O SGDC sendo embarcado para a Guiana Francesa, em 2017, semana antes de ser colocado em órbita.

O deputado André Figueiredo (PDT/CE) e ex-ministro das Comunicações encaminhou um requerimento de informações ao Ministério da Ciência, Tecnologia, Inovações e Comunicações sobre o satélite da Telebras, cuja capacidade civil continua sub judce.  O ministro Gilberto Kassab tem o prazo de 30 dias, a partir do recebimento do requerimento para responder às indagações.

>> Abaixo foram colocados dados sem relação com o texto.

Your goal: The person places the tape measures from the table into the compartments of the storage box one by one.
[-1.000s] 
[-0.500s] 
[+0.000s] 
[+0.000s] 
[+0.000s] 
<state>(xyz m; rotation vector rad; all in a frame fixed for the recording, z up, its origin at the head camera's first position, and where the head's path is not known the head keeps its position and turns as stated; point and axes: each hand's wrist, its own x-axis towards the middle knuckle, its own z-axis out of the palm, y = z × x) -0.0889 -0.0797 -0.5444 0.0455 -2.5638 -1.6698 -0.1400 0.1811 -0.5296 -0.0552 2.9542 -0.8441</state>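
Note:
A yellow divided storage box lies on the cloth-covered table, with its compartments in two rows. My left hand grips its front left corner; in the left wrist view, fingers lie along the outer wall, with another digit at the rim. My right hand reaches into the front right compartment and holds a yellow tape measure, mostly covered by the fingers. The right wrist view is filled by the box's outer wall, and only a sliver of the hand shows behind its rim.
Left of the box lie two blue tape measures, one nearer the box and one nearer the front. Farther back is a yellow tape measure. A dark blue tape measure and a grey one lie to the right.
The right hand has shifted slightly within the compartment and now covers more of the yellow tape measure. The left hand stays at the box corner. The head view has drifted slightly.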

Com base nas informações prestadas pelo presidente da estatal, Jarbas Valente, de que o satélite parado (lançado em maio de 2017) geraria R$ 800 mil de prejuízos por dia, Figueiredo fez as seguintes perguntas ao governo:

1) Por qual motivo o governo federal fez a opção por realizar licitação para a exploração comercial do satélite, ao invés de buscar equacionar a exploração direta pela estatal?

2) A que fatores a Telebras atribui o insucesso da licitação realizada em outubro de 2017, que se encerrou sem ter recebido uma única proposta?

3) Quais as alternativas analisadas pela Telebras para a correção dos fatores elencados na pergunta anterior?

4) Quais os fundamentos jurídicos que levaram a Telebras a iniciar negociações individuais com empresas privadas sem a utilização do instrumento de licitação?

5) Em que condições e com quantas empresas privadas a Telebras negociou a exploração comercial do Satélite?

6) Por quais critérios a empresa americana ViaSat foi escolhida como parceira da exploração do Satélite?

7) Qual o motivo pelo qual a ViaSat não participou da licitação deserta?

8) O acordo com a empresa ViaSat cumpre todos os requisitos da licitação? Favor apresentar as evidências.

9) A Telebrás tem bem mapeada a demanda dos entes governamentais para o atendimento às políticas públicas, tais como a conectividade das comunidades isoladas do Programa Internet para Todos, de escolas, postos de saúde e telecentros remotos? Essa demanda poderia ser atendida plenamente nas condições do edital e do contrato com a ViaSat?

10) Houve negociação prévia com a empresa Via Direta, que posteriormente judicializou o acordo com a ViaSat? Por qual motivo aquela empresa foi preterida?

11) Haja vista o andamento do processo no Poder Judiciário em várias instâncias, o que pode atrasar ainda mais a entrada em operação da Banda Ka no Satélite?

12) Que alternativas a Telebras estuda para mitigar os prejuízos causados pela perda da vida útil do Satélite?

13) O que falta, em termos de recursos e infraestrutura física (estações terrenas, VSAT, etc.), para que o Satélite tenha sua plena utilização, de acordo com os objetivos que motivaram o projeto?

14) A Telebras tem condições de implantar essa estrutura física diretamente sem depender de um parceiro privado? Caso sim, em quanto tempo?

15) O atual modelo de exploração do Satélite, por meio de parceiros privados, foi contemplado no Plano de Negócios inicial do Satélite? Se não foi, qual o modelo de exploração anterior e quais os motivos que levaram à mudança?

16) No momento do lançamento do Satélite, a Telebras já possuía um plano de comercialização, um contrato de prestação de serviço, ou uma estimativa de entrada em operação? Por favor, descreva.

17) Naquele momento, quanto tempo após o lançamento, a Telebras esperava ter as primeiras comercializações? O tempo era considerado satisfatório pela direção da empresa e pelo Conselho de
Administração?

18) Foi aventada, pela direção ou pelo Conselho de Administração, a possibilidade de adiamento do lançamento até que a Telebras estivesse pronta para uma comercialização mínima?

19) A Telebras fez alguma análise dos riscos e custos envolvidos pelo lançamento ou adiamento?

20) Por qual motivo a Telebras não optou por deixar o Satélite em solo até que estas questões se equacionassem?

21) Estavam claros, para a direção da Telebras e para o Conselho de Administração, os riscos de subutilização do Satélite por questões de atraso na comercialização?